As the optimal solution is $x^*=(1.5,0,1.5,0,0,0,0.5)^T$ , still having $s_4$ , which means that there is no feasible solution for the problem.

Two-Phase method:

First phase:

\min s_4 \\ \mathrm{s.t.} \left\{\begin{matrix} 5x_1 +3x_2 +x_3+s_1 = 9 \\ −5x_1 +6x_2 +15x_3+s_2 = 15 \\ 2x_1 +x_2 +x_3-s_3 +s_4= 5 \\ x_1, x_2,x_3,s_1,s_2,s_3,s_4\ge 0 \end{matrix}\right.

$(1)$	$c_j\rightarrow$			$0$	$0$	$0$	$0$	$0$	$0$	$1$
	$C_B$	$X_B$	$b$	$x_1$	$x_2$	$x_3$	$s_1$	$s_2$	$s_3$	$s_4$
	$0$	$s_1$	$9$	$[5]$	$3$	$1$	$1$	$0$	$0$	$0$
	$0$	$s_2$	$15$	$-5$	$6$	$15$	$0$	$1$	$0$	$0$
	$1$	$s_4$	$5$	$2$	$1$	$1$	$0$	$0$	$-1$	$1$
	$\sigma_j$			$-2\uparrow$	$-1$	$-1$	$0$	$0$	$1$	$0$
$(2)$	$0$	$x_1$	$1.8$	$1$	$0.6$	$0.2$	$0.2$	$0$	$0$	$0$
	$0$	$s_2$	$24$	$0$	$9$	$[16]$	$1$	$1$	$0$	$0$
	$1$	$s_4$	$1.4$	$0$	$-0.2$	$0.6$	$-0.4$	$0$	$-1$	$1$
	$\sigma_j$			$0$	$0.2$	$-0.6\uparrow$	$0.4$	$0$	$1$	$0$
$(3)$	$0$	$x_1$	$1.5$	$1$	$39/80$	$0$	$3/16$	$-1/80$	$0$	$0$
	$0$	$x_3$	$1.5$	$0$	$9/16$	$1$	$1/16$	$1/16$	$0$	$0$
	$1$	$s_4$	$0.5$	$0$	$-43/80$	$0$	$-7/16$	$-3/80$	$-1$	$1$
	$\sigma_j$			$0$	$43/80$	$0$	$0.4$	$3/80$	$0$	$0$

As the optimal solution still has $s_4$ , there is no feasible solution for the problem.

Problem 7

Given a linear programming problem that maximizes the objective function and contains two decision variables, its feasible region is shown in the figure below.
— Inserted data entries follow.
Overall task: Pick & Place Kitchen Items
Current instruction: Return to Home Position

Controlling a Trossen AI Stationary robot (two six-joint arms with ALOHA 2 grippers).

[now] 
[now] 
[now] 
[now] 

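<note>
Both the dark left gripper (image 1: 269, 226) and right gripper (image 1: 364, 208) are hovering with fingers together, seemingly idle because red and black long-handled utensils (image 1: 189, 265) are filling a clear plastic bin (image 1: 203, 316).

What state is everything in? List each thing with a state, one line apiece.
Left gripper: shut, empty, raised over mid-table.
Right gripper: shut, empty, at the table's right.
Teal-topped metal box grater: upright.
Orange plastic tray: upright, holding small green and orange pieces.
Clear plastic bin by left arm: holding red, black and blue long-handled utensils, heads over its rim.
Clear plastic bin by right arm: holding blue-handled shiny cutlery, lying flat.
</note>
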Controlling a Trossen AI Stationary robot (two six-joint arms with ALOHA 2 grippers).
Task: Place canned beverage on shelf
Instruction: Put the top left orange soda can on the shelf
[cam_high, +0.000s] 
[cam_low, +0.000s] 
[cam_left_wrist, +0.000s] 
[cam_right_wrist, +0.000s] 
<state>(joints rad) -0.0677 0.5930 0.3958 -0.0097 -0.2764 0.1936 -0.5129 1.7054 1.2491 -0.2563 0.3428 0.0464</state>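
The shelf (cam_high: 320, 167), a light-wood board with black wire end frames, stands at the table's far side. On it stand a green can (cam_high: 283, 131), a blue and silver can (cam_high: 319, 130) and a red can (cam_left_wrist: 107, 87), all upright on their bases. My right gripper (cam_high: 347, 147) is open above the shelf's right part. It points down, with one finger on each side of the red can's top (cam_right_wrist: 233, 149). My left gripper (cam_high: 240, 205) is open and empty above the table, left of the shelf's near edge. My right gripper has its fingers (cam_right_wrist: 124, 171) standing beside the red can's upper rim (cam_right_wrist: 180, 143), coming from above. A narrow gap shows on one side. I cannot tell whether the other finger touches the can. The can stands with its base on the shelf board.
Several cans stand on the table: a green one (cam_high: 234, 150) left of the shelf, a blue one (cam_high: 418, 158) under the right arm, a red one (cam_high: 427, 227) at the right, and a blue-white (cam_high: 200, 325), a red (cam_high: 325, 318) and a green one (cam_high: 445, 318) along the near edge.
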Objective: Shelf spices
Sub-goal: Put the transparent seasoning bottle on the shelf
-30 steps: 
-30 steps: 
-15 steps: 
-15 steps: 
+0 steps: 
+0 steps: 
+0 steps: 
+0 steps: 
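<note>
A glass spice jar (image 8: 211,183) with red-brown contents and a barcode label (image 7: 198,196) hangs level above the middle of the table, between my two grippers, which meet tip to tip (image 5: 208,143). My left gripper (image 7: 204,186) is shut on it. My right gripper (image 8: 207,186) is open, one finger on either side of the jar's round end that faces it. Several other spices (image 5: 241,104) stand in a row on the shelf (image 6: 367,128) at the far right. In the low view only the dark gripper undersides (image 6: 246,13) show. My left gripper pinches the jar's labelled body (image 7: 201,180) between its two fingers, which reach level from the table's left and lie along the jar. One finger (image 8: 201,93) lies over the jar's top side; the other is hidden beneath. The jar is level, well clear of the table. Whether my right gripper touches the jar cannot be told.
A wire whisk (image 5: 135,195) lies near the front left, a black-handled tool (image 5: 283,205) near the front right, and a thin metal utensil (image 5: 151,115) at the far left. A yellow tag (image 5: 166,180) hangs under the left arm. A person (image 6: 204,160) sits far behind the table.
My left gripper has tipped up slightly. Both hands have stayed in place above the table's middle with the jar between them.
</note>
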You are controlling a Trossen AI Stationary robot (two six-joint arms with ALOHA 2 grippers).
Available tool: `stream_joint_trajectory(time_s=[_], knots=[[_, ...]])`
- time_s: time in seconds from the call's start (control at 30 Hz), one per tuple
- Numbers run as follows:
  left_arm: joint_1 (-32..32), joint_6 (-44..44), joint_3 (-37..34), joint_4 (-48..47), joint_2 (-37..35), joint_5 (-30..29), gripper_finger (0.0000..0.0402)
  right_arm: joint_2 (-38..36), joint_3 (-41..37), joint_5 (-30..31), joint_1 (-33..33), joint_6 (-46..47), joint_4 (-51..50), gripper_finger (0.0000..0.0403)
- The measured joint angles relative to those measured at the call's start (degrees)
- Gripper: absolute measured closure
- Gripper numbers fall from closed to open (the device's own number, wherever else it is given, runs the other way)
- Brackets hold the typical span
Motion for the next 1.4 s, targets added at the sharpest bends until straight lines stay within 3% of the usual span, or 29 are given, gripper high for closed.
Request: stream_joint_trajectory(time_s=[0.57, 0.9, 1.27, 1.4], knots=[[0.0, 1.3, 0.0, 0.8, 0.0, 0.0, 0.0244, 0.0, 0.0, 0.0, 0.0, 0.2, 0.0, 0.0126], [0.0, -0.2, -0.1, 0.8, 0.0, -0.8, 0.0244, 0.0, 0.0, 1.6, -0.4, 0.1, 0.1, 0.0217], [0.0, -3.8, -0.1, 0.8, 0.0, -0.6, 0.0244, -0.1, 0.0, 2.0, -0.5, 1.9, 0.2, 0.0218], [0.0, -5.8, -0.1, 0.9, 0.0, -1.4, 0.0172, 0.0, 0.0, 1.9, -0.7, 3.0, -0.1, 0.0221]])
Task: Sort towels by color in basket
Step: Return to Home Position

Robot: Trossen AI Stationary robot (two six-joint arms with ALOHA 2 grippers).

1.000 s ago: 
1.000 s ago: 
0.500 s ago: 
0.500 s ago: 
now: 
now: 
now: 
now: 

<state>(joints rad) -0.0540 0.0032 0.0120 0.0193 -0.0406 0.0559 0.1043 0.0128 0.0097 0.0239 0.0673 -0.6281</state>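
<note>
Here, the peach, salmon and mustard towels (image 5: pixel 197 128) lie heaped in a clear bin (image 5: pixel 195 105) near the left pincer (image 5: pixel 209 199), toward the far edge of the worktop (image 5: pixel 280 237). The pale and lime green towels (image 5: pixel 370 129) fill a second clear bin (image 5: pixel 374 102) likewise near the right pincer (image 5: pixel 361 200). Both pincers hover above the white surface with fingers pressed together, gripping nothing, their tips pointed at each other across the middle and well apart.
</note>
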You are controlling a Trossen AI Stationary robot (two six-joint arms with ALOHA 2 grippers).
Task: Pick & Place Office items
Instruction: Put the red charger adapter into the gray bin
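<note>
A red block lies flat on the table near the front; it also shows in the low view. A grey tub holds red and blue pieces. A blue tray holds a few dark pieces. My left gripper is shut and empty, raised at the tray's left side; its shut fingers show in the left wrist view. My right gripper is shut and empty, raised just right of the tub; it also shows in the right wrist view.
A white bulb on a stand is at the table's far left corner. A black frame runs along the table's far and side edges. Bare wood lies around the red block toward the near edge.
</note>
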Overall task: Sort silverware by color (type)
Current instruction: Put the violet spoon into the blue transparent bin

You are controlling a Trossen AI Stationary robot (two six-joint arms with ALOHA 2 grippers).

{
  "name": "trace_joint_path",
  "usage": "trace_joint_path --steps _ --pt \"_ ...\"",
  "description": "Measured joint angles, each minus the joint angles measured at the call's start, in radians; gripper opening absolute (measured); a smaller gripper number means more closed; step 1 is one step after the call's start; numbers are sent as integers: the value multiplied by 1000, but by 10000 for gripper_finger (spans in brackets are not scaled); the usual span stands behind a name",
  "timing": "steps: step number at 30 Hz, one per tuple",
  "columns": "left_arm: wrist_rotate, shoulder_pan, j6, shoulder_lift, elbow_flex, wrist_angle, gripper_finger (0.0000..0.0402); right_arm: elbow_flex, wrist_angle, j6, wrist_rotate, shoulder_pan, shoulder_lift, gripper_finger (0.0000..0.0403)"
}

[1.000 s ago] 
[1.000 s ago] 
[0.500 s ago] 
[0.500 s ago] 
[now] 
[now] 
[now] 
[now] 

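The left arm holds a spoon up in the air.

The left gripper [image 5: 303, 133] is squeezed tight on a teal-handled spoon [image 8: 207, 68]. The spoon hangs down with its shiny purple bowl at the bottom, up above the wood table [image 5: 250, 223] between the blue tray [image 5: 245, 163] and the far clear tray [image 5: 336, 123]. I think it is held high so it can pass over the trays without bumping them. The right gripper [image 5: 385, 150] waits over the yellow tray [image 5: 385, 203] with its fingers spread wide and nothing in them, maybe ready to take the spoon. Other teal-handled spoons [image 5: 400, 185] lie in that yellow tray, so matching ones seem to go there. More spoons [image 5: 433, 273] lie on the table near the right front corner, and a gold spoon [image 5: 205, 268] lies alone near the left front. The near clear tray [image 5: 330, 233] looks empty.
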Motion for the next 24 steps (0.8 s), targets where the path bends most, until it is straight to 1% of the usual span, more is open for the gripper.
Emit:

Write the basic solution of the linear programming problem in vector form as $[x\enspace s]^T$ , where $x$ and $s$ represent decision variables and slack variables, respectively. Explain why this linear programming problem exhibits degeneration.
(Hint: You can analyze the basic solution written, or explain from the perspective of the graph.)

Notice that the point $(4,2)$ lies on three different lines, which means that it is constrained by three constraints. As we only have two decision variables, the basic solution $[4\enspace 2\enspace 0]^T$ can be generated by any two of these three constraints, which means that at least one of the slack variables must be $0$ , thus this linear programming problem exhibits degeneration.